Man that was a scary video to watch. I thought she was going to plummet sans harness, instructor, and parachute. Yikes!!!
going back down with the plane can be WORSE! I did that on an "observer" ride,,,once..The crazy cowboy we had as a pilot,(Pat Weatherman) would race the last one out to the ground, and often won. I have noooo idea how tha ol 180 tail dragger held together under the Gs he put her through.
Yeah Ron, I know what you mean. They sent a whole load down once at the Couch Freaks Boogie a few years back because of too many clouds. I was GRIPPED! Thought we were going to crash.
Usually, on an observer ride they dive the plane for about 10k' because they make more money the faster they can pick up more jumpers. Pretty thrilling but quite scary if you don't know it's coming, ha haa.
I love Bill's comment on the Yahoo report: "This happened a long time ago and everything worked as advertised," said Parachute Center owner Bill Dause in a statement to ABC News. "No one got hurt or injured."
Too funny! No wonder he's been in a bad mood lately.
Definitely, but then so are climbing, motorcycle riding, skydiving, adventurous chicks in general. My lady's cousin flew either F-14s or f-16s. The pictures are pretty cool.
I could never fly and especially couldn't pilot high performance jets with my motion sickness propensity.
As for grandma, she survived and wasn't even that butthurt about it.
But of course all of the comments on the video say to sue.
The instructor probably didn't tighten the harness too much because
she was not some hot chick he wanted to grind against I'm thinking.
Any tandem instructors want to comment on that?
Hank, they can't pull the plug on the video.

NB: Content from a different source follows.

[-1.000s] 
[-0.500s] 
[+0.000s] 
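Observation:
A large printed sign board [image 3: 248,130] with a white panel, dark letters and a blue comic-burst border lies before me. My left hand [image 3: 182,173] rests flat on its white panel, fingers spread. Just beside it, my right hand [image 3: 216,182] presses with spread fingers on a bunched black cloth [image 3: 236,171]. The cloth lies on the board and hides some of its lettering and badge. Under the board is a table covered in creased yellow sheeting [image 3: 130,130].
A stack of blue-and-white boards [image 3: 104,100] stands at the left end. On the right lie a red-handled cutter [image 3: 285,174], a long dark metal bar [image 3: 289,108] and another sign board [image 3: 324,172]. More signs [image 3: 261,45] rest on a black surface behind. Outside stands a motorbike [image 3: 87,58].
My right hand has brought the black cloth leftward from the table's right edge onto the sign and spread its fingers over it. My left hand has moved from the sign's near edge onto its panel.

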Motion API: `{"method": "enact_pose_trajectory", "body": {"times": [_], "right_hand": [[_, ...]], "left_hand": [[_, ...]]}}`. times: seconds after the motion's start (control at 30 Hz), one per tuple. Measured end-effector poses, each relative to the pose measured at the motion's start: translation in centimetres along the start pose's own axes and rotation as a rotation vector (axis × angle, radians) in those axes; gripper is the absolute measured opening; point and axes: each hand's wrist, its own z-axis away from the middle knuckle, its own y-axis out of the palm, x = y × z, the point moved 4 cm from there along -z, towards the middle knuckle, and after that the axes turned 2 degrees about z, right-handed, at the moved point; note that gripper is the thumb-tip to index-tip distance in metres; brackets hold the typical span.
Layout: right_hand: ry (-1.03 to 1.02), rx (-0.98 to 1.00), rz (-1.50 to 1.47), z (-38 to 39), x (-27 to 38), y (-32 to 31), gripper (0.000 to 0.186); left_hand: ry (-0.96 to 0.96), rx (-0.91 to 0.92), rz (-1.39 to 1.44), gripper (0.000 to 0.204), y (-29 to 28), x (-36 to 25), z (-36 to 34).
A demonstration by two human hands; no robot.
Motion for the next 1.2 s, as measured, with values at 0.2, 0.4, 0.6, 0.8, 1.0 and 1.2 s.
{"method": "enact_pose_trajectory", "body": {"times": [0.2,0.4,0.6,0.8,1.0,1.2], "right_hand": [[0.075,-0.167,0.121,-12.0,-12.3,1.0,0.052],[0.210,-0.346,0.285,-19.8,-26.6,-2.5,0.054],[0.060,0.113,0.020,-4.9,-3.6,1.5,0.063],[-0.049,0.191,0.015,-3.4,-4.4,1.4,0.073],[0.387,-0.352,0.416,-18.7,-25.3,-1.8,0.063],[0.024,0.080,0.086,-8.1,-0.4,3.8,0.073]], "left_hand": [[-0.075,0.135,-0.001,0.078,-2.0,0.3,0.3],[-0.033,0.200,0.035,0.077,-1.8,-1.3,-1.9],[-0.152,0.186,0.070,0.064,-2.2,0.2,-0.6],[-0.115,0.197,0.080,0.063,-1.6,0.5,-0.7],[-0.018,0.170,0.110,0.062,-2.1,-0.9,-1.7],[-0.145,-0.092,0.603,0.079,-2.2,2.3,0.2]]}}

It's gone viral, so there are
way too many copies out there now.
El Cap, you're the late one. I edited it out already! ;-) I thought there would be more discussion about it, so didn't look above this page at first.
I saw a vid of her interview on CNN. She's all happy and looking forward to
doing something else on her bucket list like riding in a race car. Hope she
didn't mean a NASCAR car. Aint got no passenger seat in them things.